» WHAT NEEDS TO BE DONE
Repeat exactly, and only, the lines of the entries below from the one with "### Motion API" through the one with "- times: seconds", both ends included.

» INFORMATION PROVIDED
-- Opening Marker --

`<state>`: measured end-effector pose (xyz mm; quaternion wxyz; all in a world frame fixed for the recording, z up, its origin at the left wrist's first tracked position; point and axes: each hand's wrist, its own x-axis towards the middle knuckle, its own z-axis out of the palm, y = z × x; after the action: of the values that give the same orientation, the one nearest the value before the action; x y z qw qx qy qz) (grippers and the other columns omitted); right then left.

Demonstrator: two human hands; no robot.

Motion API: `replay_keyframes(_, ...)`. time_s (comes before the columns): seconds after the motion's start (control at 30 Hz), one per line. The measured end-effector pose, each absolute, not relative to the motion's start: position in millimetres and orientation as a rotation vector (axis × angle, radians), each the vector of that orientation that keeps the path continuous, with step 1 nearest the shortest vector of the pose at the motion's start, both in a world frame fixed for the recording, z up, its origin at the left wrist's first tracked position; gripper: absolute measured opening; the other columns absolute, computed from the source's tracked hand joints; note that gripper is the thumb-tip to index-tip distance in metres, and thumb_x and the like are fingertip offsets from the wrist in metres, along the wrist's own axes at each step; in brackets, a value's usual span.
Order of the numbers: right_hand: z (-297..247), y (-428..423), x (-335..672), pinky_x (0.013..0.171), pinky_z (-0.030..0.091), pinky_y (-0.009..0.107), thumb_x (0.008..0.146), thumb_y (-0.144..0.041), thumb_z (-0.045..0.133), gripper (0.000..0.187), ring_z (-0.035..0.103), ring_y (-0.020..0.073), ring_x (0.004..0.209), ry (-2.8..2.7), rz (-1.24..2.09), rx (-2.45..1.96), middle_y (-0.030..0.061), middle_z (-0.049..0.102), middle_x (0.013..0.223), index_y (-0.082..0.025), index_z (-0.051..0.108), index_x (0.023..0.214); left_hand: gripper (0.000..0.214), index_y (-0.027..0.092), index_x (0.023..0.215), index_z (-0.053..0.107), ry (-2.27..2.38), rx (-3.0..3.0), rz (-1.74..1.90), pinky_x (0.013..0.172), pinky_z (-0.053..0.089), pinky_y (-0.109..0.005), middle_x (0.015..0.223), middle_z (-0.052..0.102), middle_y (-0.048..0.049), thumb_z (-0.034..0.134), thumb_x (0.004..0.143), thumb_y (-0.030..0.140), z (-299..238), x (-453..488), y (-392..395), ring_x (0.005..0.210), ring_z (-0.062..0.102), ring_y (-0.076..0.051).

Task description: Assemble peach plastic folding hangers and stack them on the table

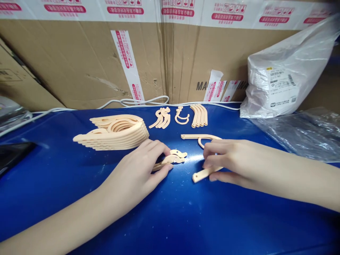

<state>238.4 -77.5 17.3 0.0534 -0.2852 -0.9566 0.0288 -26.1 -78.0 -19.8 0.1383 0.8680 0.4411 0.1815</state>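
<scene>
My left hand is closed, thumb and fingers around two short curved beige plastic hanger parts. Their ends, with small pins or holes, poke out to the right; the rest is hidden under the fingers. My right hand is closed on a beige plastic hanger arm, whose holed end points toward the lower left. Just behind those fingers, a second beige piece with a ring-like curve lies partly covered by the hand. Whether it joins the held arm, I cannot tell. A gap of blue tabletop separates the two hands.
A stack of beige folded hangers lies left. Further back are hook parts, a single hook and several curved arms. A white cable, cardboard boxes and plastic bag line the blue table's rear.
</scene>
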Motion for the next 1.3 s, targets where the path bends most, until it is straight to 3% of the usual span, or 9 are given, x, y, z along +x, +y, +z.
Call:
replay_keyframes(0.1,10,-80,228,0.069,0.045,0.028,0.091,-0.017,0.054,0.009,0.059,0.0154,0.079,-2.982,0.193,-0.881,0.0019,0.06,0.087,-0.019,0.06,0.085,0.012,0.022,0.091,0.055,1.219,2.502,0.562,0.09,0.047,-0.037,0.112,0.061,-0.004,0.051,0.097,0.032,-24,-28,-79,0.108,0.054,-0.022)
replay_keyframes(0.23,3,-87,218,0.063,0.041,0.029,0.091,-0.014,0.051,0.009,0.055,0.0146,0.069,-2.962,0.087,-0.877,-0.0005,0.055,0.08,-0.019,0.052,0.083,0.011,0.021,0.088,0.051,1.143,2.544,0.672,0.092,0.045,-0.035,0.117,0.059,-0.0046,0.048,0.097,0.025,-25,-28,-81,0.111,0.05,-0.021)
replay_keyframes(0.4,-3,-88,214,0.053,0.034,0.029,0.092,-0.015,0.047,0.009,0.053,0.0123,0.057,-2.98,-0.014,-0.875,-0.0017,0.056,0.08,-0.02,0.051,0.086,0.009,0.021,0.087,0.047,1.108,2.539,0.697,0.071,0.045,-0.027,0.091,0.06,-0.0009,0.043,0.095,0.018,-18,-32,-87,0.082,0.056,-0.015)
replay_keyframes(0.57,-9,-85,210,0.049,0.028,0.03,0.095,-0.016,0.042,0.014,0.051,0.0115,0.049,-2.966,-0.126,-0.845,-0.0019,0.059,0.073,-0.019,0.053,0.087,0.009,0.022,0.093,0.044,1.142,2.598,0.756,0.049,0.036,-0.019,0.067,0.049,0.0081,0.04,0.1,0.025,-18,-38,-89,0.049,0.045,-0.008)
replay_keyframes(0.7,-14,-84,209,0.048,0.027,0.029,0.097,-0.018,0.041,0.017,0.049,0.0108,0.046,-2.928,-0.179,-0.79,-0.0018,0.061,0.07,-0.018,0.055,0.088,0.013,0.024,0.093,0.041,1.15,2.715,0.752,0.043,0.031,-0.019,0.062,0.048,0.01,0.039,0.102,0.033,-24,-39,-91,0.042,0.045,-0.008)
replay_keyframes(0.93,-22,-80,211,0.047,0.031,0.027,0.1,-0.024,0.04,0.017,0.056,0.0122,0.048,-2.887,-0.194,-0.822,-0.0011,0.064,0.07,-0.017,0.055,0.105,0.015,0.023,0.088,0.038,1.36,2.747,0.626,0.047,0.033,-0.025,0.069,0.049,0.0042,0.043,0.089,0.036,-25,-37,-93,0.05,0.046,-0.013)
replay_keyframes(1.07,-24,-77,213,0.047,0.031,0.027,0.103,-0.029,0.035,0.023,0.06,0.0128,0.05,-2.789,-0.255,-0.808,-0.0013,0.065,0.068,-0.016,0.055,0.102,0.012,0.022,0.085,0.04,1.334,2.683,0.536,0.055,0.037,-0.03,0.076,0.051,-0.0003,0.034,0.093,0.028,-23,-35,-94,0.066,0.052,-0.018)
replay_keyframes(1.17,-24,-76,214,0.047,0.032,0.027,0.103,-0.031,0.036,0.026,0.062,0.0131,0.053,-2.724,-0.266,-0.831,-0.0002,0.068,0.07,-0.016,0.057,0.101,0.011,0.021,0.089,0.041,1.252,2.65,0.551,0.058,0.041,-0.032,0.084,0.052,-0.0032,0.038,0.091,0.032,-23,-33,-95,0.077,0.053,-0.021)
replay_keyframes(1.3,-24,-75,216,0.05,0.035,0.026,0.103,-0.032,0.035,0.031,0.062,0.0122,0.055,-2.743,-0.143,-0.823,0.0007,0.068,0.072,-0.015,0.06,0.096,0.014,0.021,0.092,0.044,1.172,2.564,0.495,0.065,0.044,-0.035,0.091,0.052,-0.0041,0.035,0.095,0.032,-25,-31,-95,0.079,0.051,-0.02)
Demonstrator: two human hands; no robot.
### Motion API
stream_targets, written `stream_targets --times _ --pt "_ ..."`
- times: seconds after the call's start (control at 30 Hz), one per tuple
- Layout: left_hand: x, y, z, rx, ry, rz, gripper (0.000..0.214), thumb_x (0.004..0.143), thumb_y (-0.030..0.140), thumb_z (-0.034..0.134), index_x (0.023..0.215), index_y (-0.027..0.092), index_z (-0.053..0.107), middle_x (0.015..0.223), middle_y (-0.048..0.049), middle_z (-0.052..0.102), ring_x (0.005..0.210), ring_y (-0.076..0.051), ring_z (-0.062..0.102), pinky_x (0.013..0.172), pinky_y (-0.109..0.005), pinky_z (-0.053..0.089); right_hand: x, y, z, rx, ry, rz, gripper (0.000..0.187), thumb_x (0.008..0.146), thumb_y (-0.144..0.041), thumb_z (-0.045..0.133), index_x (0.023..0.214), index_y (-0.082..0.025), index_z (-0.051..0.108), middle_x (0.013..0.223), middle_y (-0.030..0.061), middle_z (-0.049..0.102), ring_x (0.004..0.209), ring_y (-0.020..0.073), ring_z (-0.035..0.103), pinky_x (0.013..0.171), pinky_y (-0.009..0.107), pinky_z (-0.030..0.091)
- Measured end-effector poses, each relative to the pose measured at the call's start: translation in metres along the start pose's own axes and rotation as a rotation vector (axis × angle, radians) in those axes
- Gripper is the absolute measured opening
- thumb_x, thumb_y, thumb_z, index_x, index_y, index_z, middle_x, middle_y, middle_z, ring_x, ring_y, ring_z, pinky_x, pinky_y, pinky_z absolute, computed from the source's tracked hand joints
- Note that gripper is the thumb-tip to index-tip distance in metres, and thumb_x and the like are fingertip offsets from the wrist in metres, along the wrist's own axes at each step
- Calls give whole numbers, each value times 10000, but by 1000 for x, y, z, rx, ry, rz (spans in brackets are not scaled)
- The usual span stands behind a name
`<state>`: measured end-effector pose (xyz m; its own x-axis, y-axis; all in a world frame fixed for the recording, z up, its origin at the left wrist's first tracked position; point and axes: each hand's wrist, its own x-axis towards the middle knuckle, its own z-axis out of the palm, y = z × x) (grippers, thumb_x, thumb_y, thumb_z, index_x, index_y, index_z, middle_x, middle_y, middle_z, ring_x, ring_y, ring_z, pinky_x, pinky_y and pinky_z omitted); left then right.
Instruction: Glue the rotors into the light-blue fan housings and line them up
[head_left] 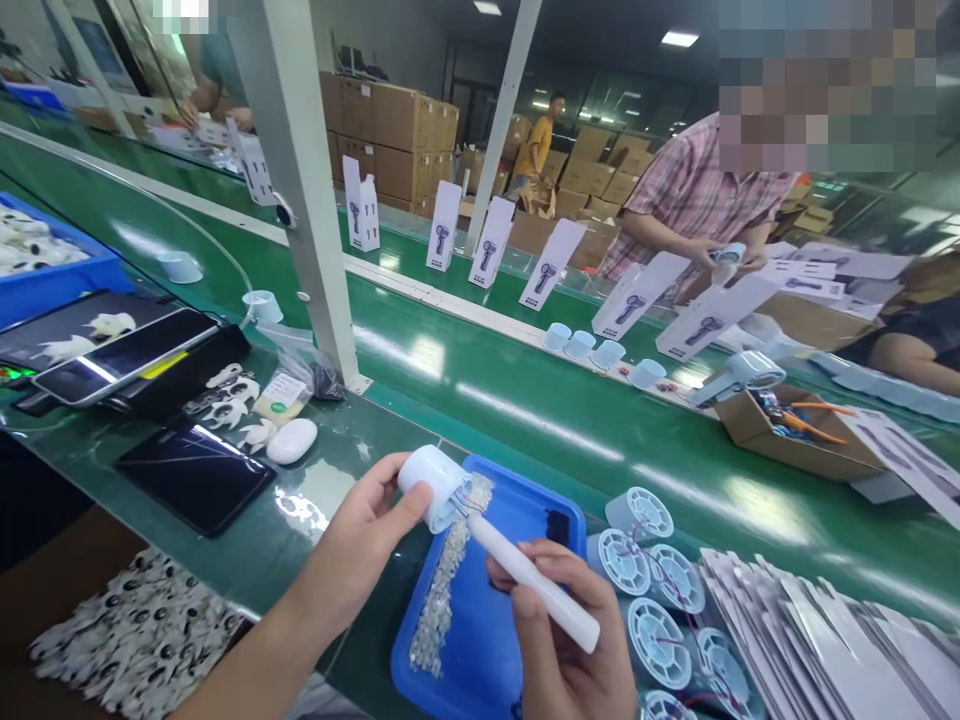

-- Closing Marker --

» WRITTEN SOLUTION
### Motion API
stream_targets, written `stream_targets --times _ --pt "_ ..."`
- times: seconds after the call's start (control at 30 Hz), one per tuple

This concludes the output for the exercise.